* PROBLEM REQUIREMENTS: Read the data that follows. Then repeat it exactly.

------ INFORMATION PROVIDED ------

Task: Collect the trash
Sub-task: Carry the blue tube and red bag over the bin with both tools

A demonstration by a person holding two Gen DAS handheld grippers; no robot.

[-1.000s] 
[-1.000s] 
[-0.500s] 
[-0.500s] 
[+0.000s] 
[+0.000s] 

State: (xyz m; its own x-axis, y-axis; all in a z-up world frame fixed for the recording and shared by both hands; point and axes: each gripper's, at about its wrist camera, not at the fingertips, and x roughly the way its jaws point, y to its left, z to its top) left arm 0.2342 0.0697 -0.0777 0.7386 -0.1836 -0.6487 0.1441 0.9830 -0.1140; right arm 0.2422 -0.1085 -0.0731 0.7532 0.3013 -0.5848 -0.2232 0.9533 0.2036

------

* YOUR SOLUTION:
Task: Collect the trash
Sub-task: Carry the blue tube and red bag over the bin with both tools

A demonstration by a person holding two Gen DAS handheld grippers; no robot.

[-1.000s] 
[-1.000s] 
[-0.500s] 
[-0.500s] 
[+0.000s] 
[+0.000s] 

State: (xyz m; its own x-axis, y-axis; all in a z-up world frame fixed for the recording and shared by both hands; point and axes: each gripper's, at about its wrist camera, not at the fingertips, and x roughly the way its jaws point, y to its left, z to its top) left arm 0.2342 0.0697 -0.0777 0.7386 -0.1836 -0.6487 0.1441 0.9830 -0.1140; right arm 0.2422 -0.1085 -0.0731 0.7532 0.3013 -0.5848 -0.2232 0.9533 0.2036

Besides this answer, nothing more is needed.